» TASK DETAILS:
Reproduce the records below exactly as they are written.

Data extracted from a collection:
-- Opening Marker --
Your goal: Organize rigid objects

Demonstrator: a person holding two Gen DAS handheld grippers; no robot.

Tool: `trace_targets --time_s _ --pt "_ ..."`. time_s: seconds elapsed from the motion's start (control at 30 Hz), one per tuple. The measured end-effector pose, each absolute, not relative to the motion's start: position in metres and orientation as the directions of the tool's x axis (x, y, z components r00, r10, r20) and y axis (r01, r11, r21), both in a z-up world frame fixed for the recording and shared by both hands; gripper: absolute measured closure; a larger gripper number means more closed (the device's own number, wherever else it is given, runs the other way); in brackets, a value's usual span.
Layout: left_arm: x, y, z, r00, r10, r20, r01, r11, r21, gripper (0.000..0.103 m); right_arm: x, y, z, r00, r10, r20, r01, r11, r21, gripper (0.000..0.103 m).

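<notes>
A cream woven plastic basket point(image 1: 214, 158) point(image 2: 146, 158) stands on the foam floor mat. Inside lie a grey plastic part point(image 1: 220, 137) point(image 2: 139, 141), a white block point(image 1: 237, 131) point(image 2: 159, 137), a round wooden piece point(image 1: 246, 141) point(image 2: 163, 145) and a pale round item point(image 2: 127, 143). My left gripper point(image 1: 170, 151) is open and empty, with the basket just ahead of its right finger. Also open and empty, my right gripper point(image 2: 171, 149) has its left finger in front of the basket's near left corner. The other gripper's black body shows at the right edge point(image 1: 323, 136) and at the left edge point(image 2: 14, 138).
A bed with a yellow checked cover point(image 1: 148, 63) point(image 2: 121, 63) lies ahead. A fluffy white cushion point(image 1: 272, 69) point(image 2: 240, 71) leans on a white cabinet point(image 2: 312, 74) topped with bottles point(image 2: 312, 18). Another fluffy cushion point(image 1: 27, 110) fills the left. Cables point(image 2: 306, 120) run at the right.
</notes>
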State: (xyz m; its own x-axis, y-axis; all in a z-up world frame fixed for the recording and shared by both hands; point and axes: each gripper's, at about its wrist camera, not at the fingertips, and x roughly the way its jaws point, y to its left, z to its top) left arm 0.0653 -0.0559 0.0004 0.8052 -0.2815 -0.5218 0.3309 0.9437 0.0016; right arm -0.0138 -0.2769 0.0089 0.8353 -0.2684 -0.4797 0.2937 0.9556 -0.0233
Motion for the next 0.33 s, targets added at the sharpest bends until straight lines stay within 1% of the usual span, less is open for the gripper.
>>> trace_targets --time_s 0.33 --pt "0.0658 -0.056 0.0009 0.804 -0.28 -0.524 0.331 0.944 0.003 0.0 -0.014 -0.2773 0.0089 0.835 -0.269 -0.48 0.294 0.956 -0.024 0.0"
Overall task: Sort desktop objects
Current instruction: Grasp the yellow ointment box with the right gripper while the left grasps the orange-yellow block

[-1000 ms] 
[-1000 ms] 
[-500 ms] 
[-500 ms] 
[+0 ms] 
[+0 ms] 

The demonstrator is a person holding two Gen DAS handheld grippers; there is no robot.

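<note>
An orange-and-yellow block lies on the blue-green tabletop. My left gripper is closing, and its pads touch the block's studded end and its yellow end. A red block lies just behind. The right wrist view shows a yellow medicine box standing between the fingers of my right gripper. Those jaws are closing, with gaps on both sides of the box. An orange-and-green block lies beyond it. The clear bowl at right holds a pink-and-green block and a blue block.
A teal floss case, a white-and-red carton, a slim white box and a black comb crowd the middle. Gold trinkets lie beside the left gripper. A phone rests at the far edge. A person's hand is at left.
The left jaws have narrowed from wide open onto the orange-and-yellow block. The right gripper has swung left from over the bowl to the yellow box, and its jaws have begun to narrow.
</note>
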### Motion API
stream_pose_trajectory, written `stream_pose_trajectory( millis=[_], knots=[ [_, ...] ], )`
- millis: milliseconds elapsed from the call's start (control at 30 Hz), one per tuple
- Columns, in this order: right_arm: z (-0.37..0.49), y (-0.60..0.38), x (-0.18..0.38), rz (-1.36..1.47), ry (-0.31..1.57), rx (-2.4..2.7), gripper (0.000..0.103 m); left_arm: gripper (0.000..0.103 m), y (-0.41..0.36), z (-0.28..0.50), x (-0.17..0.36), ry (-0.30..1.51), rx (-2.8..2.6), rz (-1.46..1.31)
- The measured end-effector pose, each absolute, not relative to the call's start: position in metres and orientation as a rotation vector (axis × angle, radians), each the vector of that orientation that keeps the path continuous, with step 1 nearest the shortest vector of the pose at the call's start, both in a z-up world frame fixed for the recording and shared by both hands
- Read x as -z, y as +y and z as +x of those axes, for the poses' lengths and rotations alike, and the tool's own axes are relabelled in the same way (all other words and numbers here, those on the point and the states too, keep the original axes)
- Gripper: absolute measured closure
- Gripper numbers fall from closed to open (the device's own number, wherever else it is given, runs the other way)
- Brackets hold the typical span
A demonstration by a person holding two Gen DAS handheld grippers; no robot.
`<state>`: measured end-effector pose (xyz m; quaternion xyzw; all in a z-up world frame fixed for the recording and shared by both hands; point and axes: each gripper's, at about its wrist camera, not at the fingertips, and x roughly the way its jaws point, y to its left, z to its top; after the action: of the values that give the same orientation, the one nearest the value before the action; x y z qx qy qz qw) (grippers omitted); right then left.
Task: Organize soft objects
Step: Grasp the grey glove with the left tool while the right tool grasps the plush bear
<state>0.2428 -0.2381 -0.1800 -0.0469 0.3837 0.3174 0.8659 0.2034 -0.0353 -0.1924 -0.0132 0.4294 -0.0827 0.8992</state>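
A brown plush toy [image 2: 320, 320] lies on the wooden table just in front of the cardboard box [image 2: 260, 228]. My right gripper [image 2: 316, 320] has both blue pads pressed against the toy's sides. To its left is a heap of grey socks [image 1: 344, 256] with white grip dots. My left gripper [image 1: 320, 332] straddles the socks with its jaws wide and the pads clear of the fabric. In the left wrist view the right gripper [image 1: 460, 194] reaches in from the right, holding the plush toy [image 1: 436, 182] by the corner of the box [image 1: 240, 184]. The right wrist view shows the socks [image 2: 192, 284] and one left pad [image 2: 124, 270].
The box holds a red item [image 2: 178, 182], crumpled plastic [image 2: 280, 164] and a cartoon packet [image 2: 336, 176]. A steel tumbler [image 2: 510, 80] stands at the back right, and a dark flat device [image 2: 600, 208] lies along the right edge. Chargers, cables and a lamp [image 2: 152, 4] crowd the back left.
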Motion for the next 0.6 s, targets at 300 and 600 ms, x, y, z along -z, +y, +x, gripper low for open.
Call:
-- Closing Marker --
» TASK RESPONSE:
Your goal: Organize rigid objects

Demonstrator: a person holding two Gen DAS handheld grippers; no robot.

Tool: `trace_targets --time_s _ --pt "_ ..."`. time_s: seconds elapsed from the motion's start (control at 30 Hz), one per tuple. The measured end-effector pose, each absolute, not relative to the motion's start: position in metres and orientation as the directions of the tool's x axis (x, y, z components r00, r10, r20) and y axis (r01, r11, r21), both in a z-up world frame fixed for the recording and shared by both hands; gripper: absolute measured closure; a larger gripper number means more closed (the device's own number, wherever else it is given, runs the other way); in brackets, a value's usual span.
Layout: left_arm: x, y, z, r00, r10, r20, r01, r11, r21, gripper (0.000..0.103 m); right_arm: x, y, z, r00, r10, r20, r01, r11, r21, gripper (0.000..0.103 m).

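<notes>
A cream woven plastic basket point(image 1: 214, 158) point(image 2: 146, 158) stands on the foam floor mat. Inside lie a grey plastic part point(image 1: 220, 137) point(image 2: 139, 141), a white block point(image 1: 237, 131) point(image 2: 159, 137), a round wooden piece point(image 1: 246, 141) point(image 2: 163, 145) and a pale round item point(image 2: 127, 143). My left gripper point(image 1: 170, 151) is open and empty, with the basket just ahead of its right finger. Also open and empty, my right gripper point(image 2: 171, 149) has its left finger in front of the basket's near left corner. The other gripper's black body shows at the right edge point(image 1: 323, 136) and at the left edge point(image 2: 14, 138).
A bed with a yellow checked cover point(image 1: 148, 63) point(image 2: 121, 63) lies ahead. A fluffy white cushion point(image 1: 272, 69) point(image 2: 240, 71) leans on a white cabinet point(image 2: 312, 74) topped with bottles point(image 2: 312, 18). Another fluffy cushion point(image 1: 27, 110) fills the left. Cables point(image 2: 306, 120) run at the right.
</notes>
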State: (xyz m; its own x-axis, y-axis; all in a z-up world frame fixed for the recording and shared by both hands; point and axes: each gripper's, at about its wrist camera, not at the fingertips, and x roughly the way its jaws point, y to its left, z to its top) left arm 0.0653 -0.0559 0.0004 0.8052 -0.2815 -0.5218 0.3309 0.9437 0.0016; right arm -0.0138 -0.2769 0.0089 0.8353 -0.2684 -0.4797 0.2937 0.9556 -0.0233
Motion for the next 0.33 s, targets added at the sharpest bends until straight lines stay within 1% of the usual span, less is open for the gripper.
>>> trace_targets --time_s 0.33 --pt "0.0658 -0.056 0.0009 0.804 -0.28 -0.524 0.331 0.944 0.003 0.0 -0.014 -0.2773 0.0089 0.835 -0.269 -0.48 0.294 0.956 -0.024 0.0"
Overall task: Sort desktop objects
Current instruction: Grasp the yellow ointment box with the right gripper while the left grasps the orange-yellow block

[-1000 ms] 
[-1000 ms] 
[-500 ms] 
[-500 ms] 
[+0 ms] 
[+0 ms] 

The demonstrator is a person holding two Gen DAS handheld grippers; there is no robot.

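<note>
An orange-and-yellow block lies on the blue-green tabletop. My left gripper is closing, and its pads touch the block's studded end and its yellow end. A red block lies just behind. The right wrist view shows a yellow medicine box standing between the fingers of my right gripper. Those jaws are closing, with gaps on both sides of the box. An orange-and-green block lies beyond it. The clear bowl at right holds a pink-and-green block and a blue block.
A teal floss case, a white-and-red carton, a slim white box and a black comb crowd the middle. Gold trinkets lie beside the left gripper. A phone rests at the far edge. A person's hand is at left.
The left jaws have narrowed from wide open onto the orange-and-yellow block. The right gripper has swung left from over the bowl to the yellow box, and its jaws have begun to narrow.
</note>
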### Motion API
stream_pose_trajectory, written `stream_pose_trajectory( millis=[_], knots=[ [_, ...] ], )`
- millis: milliseconds elapsed from the call's start (control at 30 Hz), one per tuple
- Columns, in this order: right_arm: z (-0.37..0.49), y (-0.60..0.38), x (-0.18..0.38), rz (-1.36..1.47), ry (-0.31..1.57), rx (-2.4..2.7), gripper (0.000..0.103 m); left_arm: gripper (0.000..0.103 m), y (-0.41..0.36), z (-0.28..0.50), x (-0.17..0.36), ry (-0.30..1.51), rx (-2.8..2.6), rz (-1.46..1.31)
- The measured end-effector pose, each absolute, not relative to the call's start: position in metres and orientation as a rotation vector (axis × angle, radians), each the vector of that orientation that keeps the path continuous, with step 1 nearest the shortest vector of the pose at the call's start, both in a z-up world frame fixed for the recording and shared by both hands
- Read x as -z, y as +y and z as +x of those axes, for the poses' lengths and rotations alike, and the tool's own axes are relabelled in the same way (all other words and numbers here, those on the point and the states too, keep the original axes)
- Gripper: absolute measured closure
- Gripper numbers fall from closed to open (the device's own number, wherever else it is given, runs the other way)
- Brackets hold the typical span
A demonstration by a person holding two Gen DAS handheld grippers; no robot.
`<state>`: measured end-effector pose (xyz m; quaternion xyzw; all in a z-up world frame fixed for the recording and shared by both hands; point and axes: each gripper's, at about its wrist camera, not at the fingertips, and x roughly the way its jaws point, y to its left, z to its top; after the action: of the values that give the same orientation, the one nearest the value before the action; x y z qx qy qz qw) (grippers omitted); right then left.
Task: Organize soft objects
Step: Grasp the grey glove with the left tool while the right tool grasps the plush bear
<state>0.2428 -0.2381 -0.1800 -0.0469 0.3837 0.3174 0.8659 0.2034 -0.0353 -0.1924 -0.0132 0.4294 -0.0827 0.8992</state>
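A brown plush toy [image 2: 320, 320] lies on the wooden table just in front of the cardboard box [image 2: 260, 228]. My right gripper [image 2: 316, 320] has both blue pads pressed against the toy's sides. To its left is a heap of grey socks [image 1: 344, 256] with white grip dots. My left gripper [image 1: 320, 332] straddles the socks with its jaws wide and the pads clear of the fabric. In the left wrist view the right gripper [image 1: 460, 194] reaches in from the right, holding the plush toy [image 1: 436, 182] by the corner of the box [image 1: 240, 184]. The right wrist view shows the socks [image 2: 192, 284] and one left pad [image 2: 124, 270].
The box holds a red item [image 2: 178, 182], crumpled plastic [image 2: 280, 164] and a cartoon packet [image 2: 336, 176]. A steel tumbler [image 2: 510, 80] stands at the back right, and a dark flat device [image 2: 600, 208] lies along the right edge. Chargers, cables and a lamp [image 2: 152, 4] crowd the back left.
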Motion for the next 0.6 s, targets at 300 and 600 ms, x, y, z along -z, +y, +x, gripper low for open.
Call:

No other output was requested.